▶ WORK INSTRUCTION: Write out the entries below exactly, but only from the line containing "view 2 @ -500" through the line containing "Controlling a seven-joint", and without the pictures.

[Dataset items]
-- Opening Marker --

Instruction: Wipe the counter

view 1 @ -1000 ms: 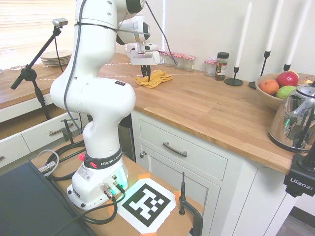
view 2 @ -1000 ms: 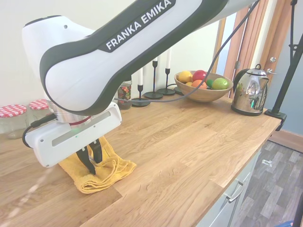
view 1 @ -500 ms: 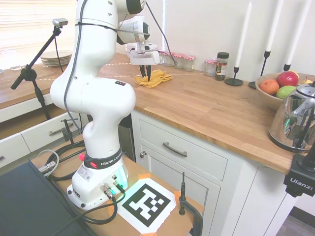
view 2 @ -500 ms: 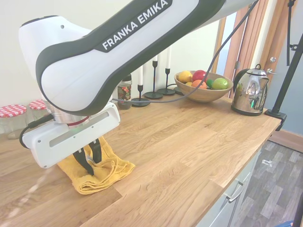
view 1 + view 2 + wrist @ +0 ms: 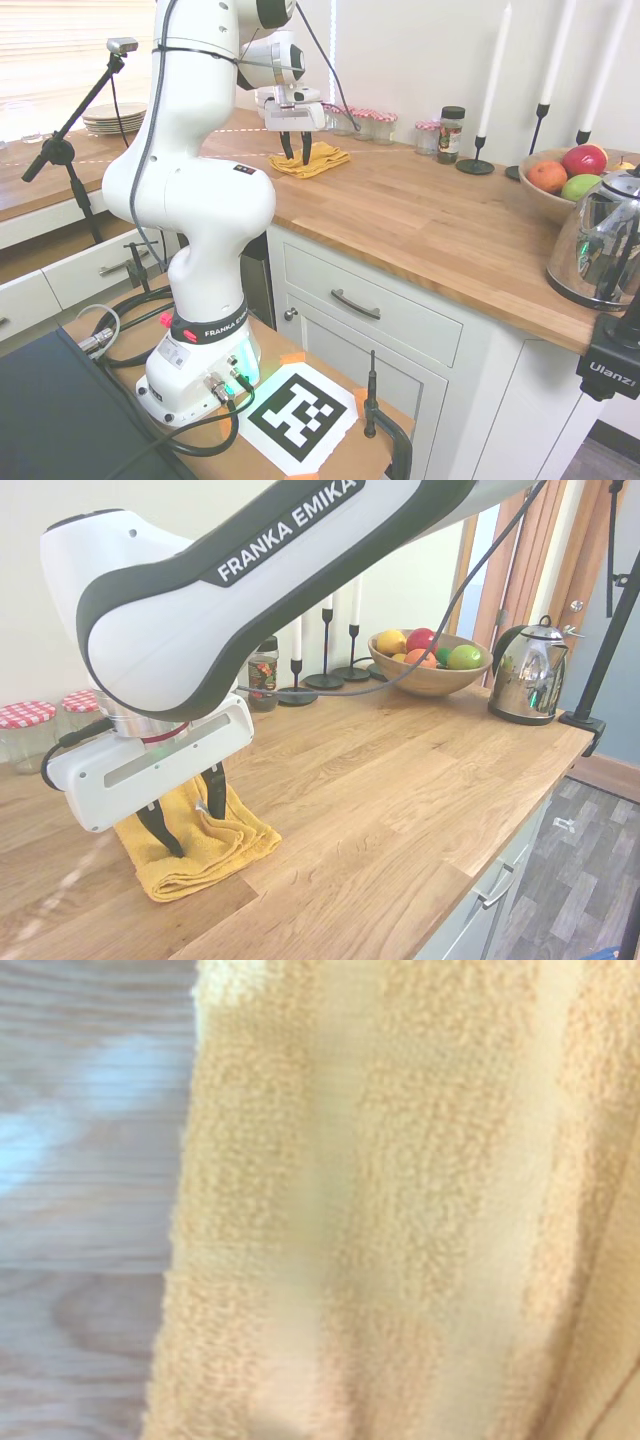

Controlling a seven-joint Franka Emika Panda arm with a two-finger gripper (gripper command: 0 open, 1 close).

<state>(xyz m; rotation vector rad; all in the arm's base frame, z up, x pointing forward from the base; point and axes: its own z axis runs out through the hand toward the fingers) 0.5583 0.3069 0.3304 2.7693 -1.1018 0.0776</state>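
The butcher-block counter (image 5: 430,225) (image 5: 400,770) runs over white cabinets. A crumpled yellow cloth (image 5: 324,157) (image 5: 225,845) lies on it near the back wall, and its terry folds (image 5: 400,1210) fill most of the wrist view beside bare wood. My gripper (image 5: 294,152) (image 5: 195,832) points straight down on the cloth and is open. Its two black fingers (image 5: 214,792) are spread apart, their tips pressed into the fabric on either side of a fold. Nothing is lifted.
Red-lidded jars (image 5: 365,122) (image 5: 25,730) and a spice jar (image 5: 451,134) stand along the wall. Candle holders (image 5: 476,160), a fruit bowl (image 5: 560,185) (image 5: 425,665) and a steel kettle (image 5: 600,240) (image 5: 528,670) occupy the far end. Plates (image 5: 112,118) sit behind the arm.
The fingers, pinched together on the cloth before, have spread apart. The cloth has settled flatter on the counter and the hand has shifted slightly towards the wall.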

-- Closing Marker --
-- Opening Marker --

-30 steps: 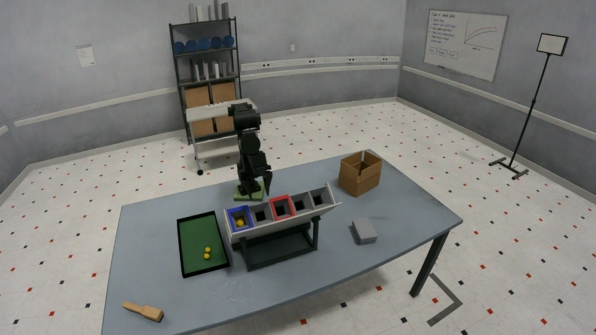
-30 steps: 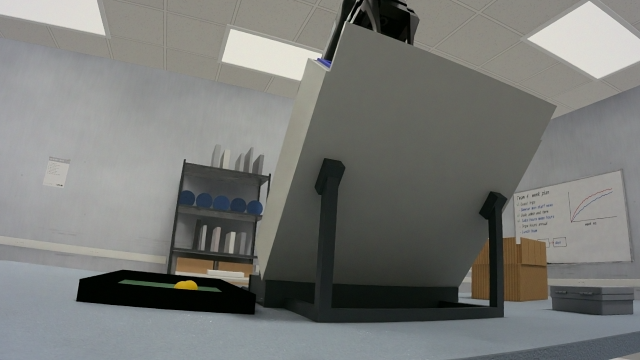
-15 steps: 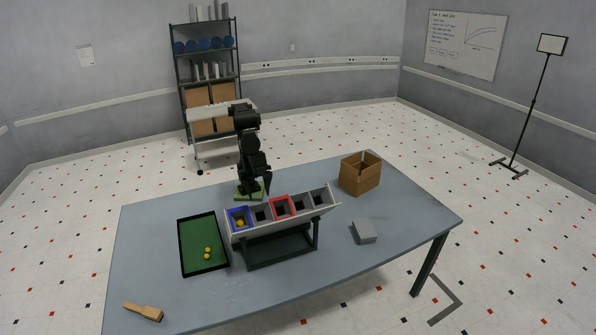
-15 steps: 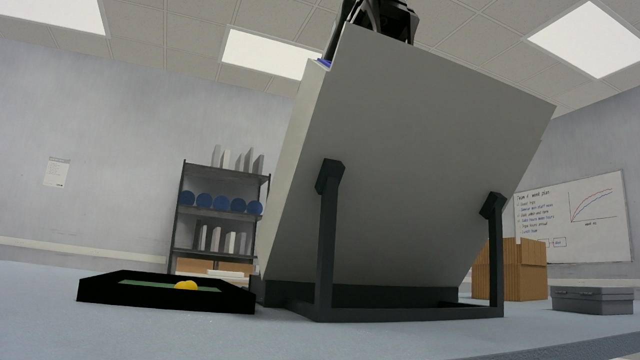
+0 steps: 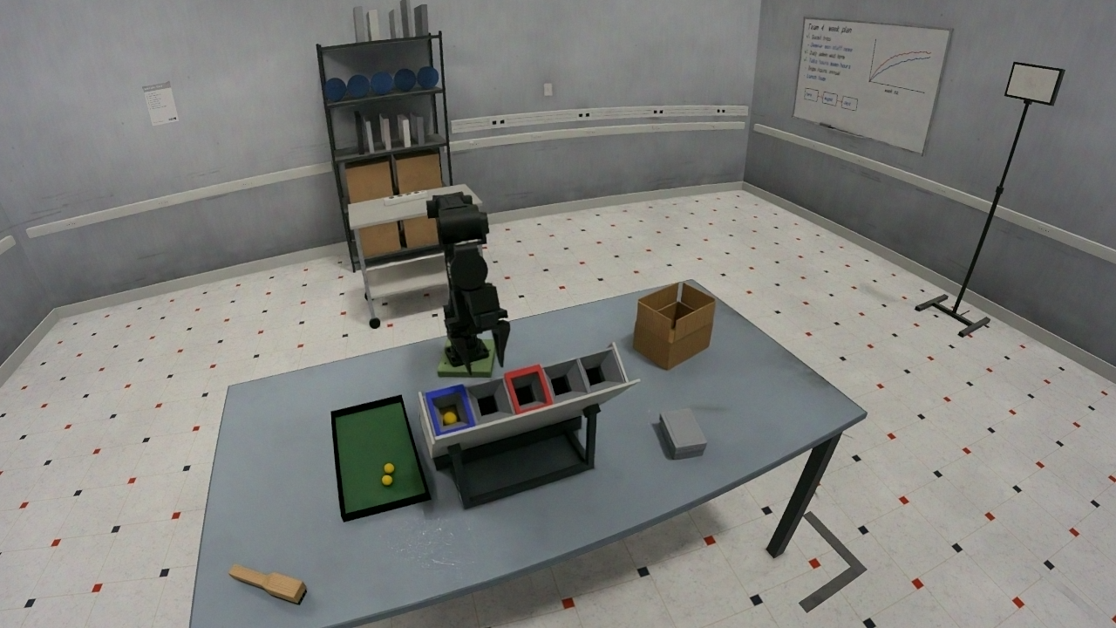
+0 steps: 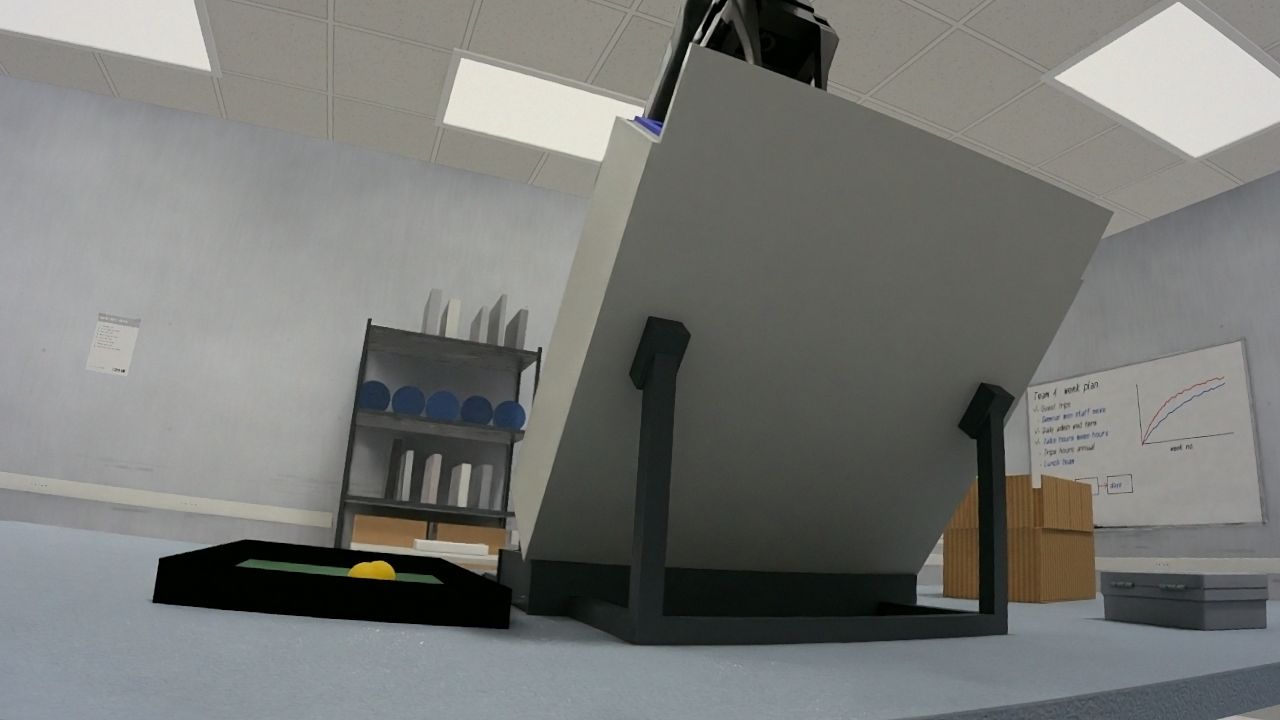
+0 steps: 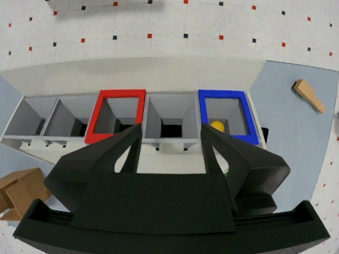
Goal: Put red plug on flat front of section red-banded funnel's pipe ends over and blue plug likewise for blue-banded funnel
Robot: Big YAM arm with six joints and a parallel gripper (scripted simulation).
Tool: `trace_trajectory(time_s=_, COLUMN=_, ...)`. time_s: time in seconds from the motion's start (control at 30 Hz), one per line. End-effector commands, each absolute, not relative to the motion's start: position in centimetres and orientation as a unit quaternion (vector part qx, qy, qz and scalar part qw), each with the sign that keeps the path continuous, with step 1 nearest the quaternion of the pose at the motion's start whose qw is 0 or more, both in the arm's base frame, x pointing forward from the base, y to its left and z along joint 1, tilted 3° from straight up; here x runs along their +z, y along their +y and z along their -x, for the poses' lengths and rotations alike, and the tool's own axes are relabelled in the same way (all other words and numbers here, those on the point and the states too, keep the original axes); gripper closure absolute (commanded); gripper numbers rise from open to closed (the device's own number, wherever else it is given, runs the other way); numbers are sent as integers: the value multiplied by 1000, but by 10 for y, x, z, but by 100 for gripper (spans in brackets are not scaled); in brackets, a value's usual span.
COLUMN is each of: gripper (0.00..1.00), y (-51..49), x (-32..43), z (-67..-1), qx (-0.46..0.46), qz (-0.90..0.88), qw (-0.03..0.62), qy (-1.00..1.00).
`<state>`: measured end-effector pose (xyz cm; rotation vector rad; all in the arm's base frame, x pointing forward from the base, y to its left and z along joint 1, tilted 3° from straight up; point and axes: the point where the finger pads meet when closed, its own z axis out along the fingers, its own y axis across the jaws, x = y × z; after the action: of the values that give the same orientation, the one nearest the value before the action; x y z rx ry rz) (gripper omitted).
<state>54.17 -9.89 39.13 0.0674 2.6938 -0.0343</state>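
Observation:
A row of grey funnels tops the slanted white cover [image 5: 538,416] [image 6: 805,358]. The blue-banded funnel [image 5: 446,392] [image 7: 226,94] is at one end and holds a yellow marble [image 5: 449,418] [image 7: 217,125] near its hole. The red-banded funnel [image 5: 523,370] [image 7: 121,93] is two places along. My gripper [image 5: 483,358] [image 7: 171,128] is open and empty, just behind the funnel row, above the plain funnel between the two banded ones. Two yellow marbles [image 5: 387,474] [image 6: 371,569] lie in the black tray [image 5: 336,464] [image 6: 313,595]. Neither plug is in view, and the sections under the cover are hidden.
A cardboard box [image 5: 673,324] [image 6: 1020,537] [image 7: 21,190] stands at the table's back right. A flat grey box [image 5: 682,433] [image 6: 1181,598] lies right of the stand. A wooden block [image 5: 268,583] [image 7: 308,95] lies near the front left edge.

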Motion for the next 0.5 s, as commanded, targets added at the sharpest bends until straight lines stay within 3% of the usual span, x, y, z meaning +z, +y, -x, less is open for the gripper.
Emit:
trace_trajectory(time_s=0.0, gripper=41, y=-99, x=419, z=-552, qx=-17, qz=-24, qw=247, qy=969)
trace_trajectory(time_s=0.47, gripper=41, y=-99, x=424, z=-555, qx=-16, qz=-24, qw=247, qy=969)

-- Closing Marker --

▶ SOLUTION:
view 2 @ -500 ms: 
view 1 + view 2 + wrist @ +0 ms: 

Controlling a seven-joint Franka Emika Panda arm with a two-finger gripper (gripper command: 0 open, 1 close).

The exercise asks for nothing more.